Graphs are one of the key data structures for many real-world computing applications and the importance of graph analytics is ever-growing. While existing software graph processing frameworks improve programmability of graph analytics, underlying general purpose processors still limit the performance and energy efficiency of graph analytics.
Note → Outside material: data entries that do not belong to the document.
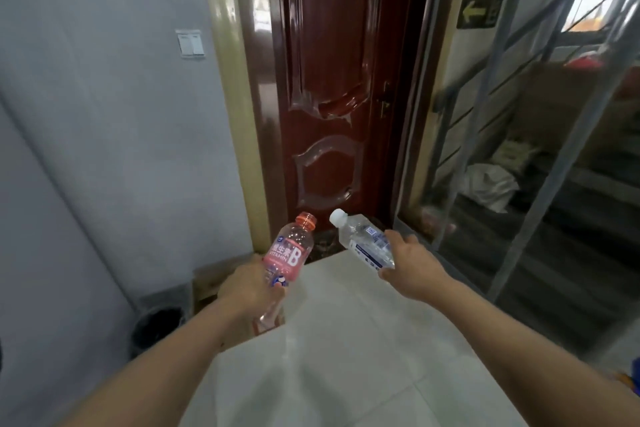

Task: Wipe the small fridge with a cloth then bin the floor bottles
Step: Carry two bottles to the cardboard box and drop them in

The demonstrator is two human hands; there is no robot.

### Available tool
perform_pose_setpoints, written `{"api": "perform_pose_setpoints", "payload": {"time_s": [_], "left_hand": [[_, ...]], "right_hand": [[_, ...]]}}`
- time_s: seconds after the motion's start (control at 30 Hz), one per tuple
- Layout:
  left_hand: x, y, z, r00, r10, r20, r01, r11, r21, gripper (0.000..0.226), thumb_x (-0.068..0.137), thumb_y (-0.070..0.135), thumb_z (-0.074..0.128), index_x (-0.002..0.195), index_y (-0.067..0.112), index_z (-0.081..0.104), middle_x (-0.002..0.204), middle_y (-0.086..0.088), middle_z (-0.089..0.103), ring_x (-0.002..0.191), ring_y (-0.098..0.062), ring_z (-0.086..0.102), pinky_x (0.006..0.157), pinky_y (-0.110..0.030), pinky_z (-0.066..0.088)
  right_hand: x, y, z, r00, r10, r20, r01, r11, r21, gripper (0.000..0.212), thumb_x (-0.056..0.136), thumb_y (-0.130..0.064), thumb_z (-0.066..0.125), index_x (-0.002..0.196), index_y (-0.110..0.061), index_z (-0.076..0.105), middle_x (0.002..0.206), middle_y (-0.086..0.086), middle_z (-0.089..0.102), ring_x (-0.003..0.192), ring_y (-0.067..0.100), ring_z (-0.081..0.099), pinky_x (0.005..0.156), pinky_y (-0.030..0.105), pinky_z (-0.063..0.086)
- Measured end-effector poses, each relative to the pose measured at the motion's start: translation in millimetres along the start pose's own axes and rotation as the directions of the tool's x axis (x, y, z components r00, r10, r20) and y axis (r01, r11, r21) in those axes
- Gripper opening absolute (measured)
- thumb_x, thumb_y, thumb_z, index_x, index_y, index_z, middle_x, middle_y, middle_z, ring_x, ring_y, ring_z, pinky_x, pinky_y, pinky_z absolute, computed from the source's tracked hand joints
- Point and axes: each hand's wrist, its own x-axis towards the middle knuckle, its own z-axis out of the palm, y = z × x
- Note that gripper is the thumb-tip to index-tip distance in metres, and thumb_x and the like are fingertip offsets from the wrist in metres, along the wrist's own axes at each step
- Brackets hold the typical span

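Left hand: grips the pink bottle, uncapped, neck tilted up toward the door.
Right hand: grips the clear bottle, white cap pointing up-left.
Bottles: held above the floor, necks near, apart.
Bin: lower left, against the wall.

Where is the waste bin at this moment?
In the head view, the dark bin sits low left against the wall, beside a cardboard box, just below the left hand gripping the pink bottle.
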Motion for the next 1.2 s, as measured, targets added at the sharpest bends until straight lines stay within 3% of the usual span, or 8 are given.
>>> {"api": "perform_pose_setpoints", "payload": {"time_s": [0.17, 0.27, 0.43, 0.53, 0.67, 0.87, 1.0, 1.2], "left_hand": [[82.4, 36.3, 13.3, 0.988, -0.153, -0.021, 0.152, 0.986, -0.070, 0.022, 0.077, 0.034, 0.067, 0.089, 0.026, 0.051, 0.091, 0.003, 0.065, 0.079, -0.015, 0.064, 0.074, -0.031, 0.055], [121.4, 54.9, 23.4, 0.968, -0.251, -0.024, 0.245, 0.961, -0.131, 0.043, 0.076, 0.037, 0.067, 0.112, 0.018, 0.054, 0.103, -0.002, 0.067, 0.089, -0.019, 0.066, 0.083, -0.036, 0.055], [172.0, 62.0, 34.8, 0.925, -0.380, -0.002, 0.375, 0.913, -0.162, 0.072, 0.077, 0.044, 0.068, 0.133, 0.011, 0.037, 0.122, -0.005, 0.062, 0.106, -0.022, 0.062, 0.088, -0.032, 0.050], [207.1, 52.9, 35.2, 0.897, -0.442, -0.015, 0.433, 0.886, -0.165, 0.067, 0.078, 0.045, 0.065, 0.130, 0.013, 0.039, 0.120, -0.005, 0.063, 0.104, -0.023, 0.062, 0.087, -0.032, 0.050], [259.6, 35.3, 34.8, 0.871, -0.490, -0.030, 0.476, 0.859, -0.189, 0.039, 0.082, 0.038, 0.065, 0.112, 0.017, 0.052, 0.111, -0.003, 0.065, 0.081, -0.012, 0.055, 0.070, -0.021, 0.042], [342.0, 8.4, 31.8, 0.808, -0.589, 0.006, 0.559, 0.764, -0.323, 0.048, 0.080, 0.040, 0.067, 0.120, 0.017, 0.050, 0.111, -0.002, 0.064, 0.096, -0.018, 0.063, 0.088, -0.032, 0.052], [376.8, -6.5, 23.0, 0.775, -0.631, 0.002, 0.584, 0.716, -0.382, 0.057, 0.079, 0.039, 0.068, 0.127, 0.017, 0.046, 0.117, -0.003, 0.062, 0.100, -0.019, 0.063, 0.089, -0.032, 0.051], [416.6, -35.8, 18.0, 0.612, -0.789, 0.056, 0.717, 0.524, -0.459, 0.057, 0.080, 0.042, 0.067, 0.123, 0.010, 0.048, 0.106, -0.006, 0.064, 0.088, -0.019, 0.063, 0.080, -0.028, 0.053]], "right_hand": [[128.2, 29.5, -12.2, 0.987, -0.149, 0.056, 0.152, 0.987, -0.047, 0.065, 0.086, -0.031, 0.063, 0.139, -0.017, 0.028, 0.128, 0.014, 0.044, 0.111, 0.031, 0.054, 0.091, 0.036, 0.046], [198.2, 39.5, -23.7, 0.966, -0.231, 0.113, 0.240, 0.968, -0.072, 0.064, 0.086, -0.031, 0.064, 0.137, -0.016, 0.029, 0.127, 0.015, 0.044, 0.110, 0.032, 0.055, 0.091, 0.036, 0.047], [291.0, 32.5, -22.8, 0.921, -0.315, 0.228, 0.333, 0.942, -0.046, 0.060, 0.085, -0.032, 0.063, 0.134, -0.018, 0.032, 0.125, 0.014, 0.043, 0.112, 0.035, 0.054, 0.091, 0.038, 0.045], [338.7, 16.9, -9.8, 0.889, -0.370, 0.271, 0.392, 0.920, -0.031, 0.059, 0.085, -0.032, 0.062, 0.134, -0.019, 0.033, 0.126, 0.013, 0.043, 0.113, 0.036, 0.054, 0.091, 0.039, 0.045], [398.0, -11.5, 7.9, 0.839, -0.431, 0.331, 0.468, 0.883, -0.036, 0.058, 0.084, -0.031, 0.063, 0.133, -0.020, 0.034, 0.127, 0.013, 0.043, 0.114, 0.034, 0.053, 0.092, 0.038, 0.046], [487.9, -69.9, 25.4, 0.767, -0.504, 0.396, 0.569, 0.820, -0.057, 0.056, 0.086, -0.030, 0.060, 0.134, -0.018, 0.033, 0.129, 0.014, 0.042, 0.117, 0.034, 0.051, 0.094, 0.039, 0.046], [537.5, -111.4, 37.8, 0.707, -0.560, 0.432, 0.635, 0.771, -0.040, 0.058, 0.087, -0.031, 0.060, 0.136, -0.019, 0.032, 0.130, 0.014, 0.042, 0.118, 0.034, 0.050, 0.095, 0.038, 0.045], [605.4, -175.4, 78.4, 0.546, -0.663, 0.512, 0.765, 0.644, 0.017, 0.060, 0.085, -0.033, 0.061, 0.136, -0.018, 0.032, 0.127, 0.013, 0.045, 0.114, 0.032, 0.052, 0.093, 0.036, 0.046]]}}
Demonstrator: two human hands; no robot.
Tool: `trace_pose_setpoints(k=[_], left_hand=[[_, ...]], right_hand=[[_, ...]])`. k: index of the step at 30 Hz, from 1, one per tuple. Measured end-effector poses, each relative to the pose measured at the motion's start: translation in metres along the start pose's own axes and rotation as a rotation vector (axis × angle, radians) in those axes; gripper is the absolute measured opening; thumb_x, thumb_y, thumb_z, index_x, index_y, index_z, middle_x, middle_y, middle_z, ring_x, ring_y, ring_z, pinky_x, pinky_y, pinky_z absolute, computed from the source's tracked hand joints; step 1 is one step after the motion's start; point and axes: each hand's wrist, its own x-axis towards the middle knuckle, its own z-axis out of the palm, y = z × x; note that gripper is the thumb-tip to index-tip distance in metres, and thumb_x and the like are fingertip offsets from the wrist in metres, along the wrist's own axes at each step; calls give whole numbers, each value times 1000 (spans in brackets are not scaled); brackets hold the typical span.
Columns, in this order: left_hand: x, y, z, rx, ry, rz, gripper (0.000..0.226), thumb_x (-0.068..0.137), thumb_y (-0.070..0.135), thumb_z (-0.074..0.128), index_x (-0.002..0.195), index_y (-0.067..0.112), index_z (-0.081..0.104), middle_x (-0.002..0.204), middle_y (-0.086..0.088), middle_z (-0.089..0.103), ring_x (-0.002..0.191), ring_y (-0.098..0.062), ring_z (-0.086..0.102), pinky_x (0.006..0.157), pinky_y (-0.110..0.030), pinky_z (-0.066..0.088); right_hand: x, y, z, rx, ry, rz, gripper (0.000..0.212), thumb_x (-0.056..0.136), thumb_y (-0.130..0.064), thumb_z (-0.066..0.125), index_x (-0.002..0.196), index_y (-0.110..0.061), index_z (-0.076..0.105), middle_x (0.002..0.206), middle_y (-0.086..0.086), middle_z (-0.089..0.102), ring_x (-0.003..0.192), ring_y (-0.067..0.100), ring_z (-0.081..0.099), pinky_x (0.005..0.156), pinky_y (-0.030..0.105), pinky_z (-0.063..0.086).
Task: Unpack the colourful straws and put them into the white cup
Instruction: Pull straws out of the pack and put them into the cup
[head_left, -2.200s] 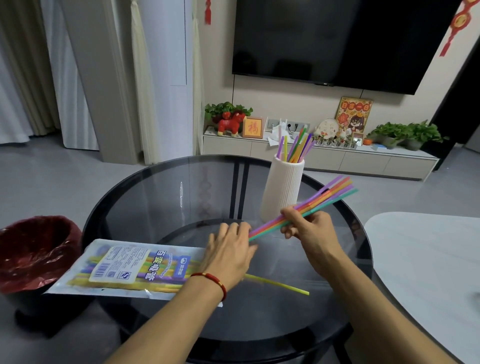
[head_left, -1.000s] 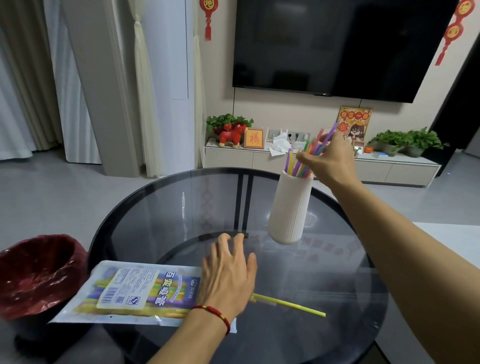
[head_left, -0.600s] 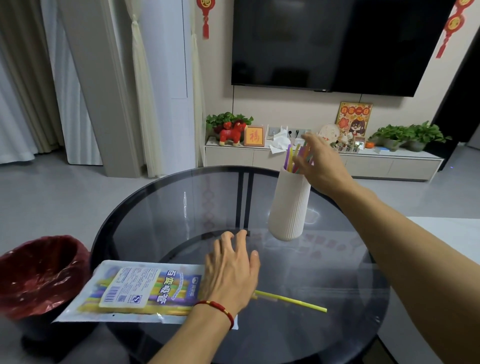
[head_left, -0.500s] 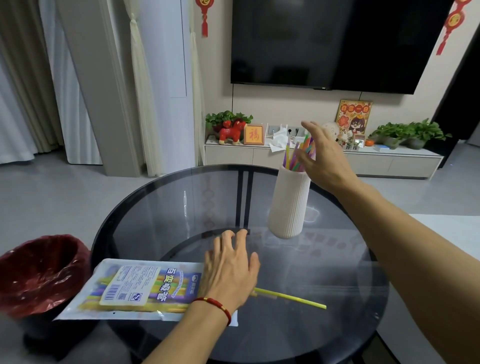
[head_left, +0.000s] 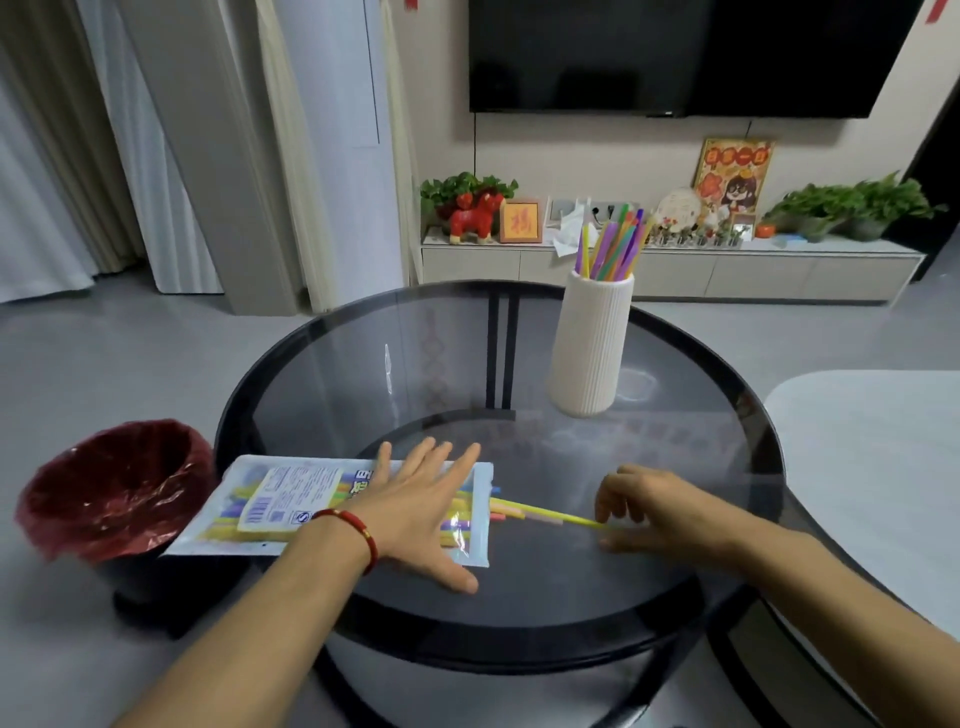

We architect a domain-specific accelerator, Graphicionado, for high performance, energy-efficient processing of graph analytics workloads. For efficient graph analytics processing, Graphicionado exploits not only data structure-centric datapath specialization, but also memory subsystem specialization, all the while taking advantage of the parallelism inherent in this domain. Graphicionado augments the vertex programming paradigm, allowing different graph analytics applications to be mapped to the same accelerator framework, while maintaining flexibility through a small set of reconfigurable blocks.
Our results show that Graphicionado achieves a 1.76−6.54× speedup while consuming 50−100× less energy compared to a state-of-the-art software graph analytics processing framework executing 32 threads on a 16-core Haswell Xeon processor.
Tae Jun Ham, Lisa Wu, Narayanan Sundaram, Nadathur Satish, and Margaret Martonosi, "Graphicionado: A High-Performance and Energy-Efficient Accelerator for Graph Analytics". IEEE/ACM International Symposium on Microarchitecture (MICRO) 2016.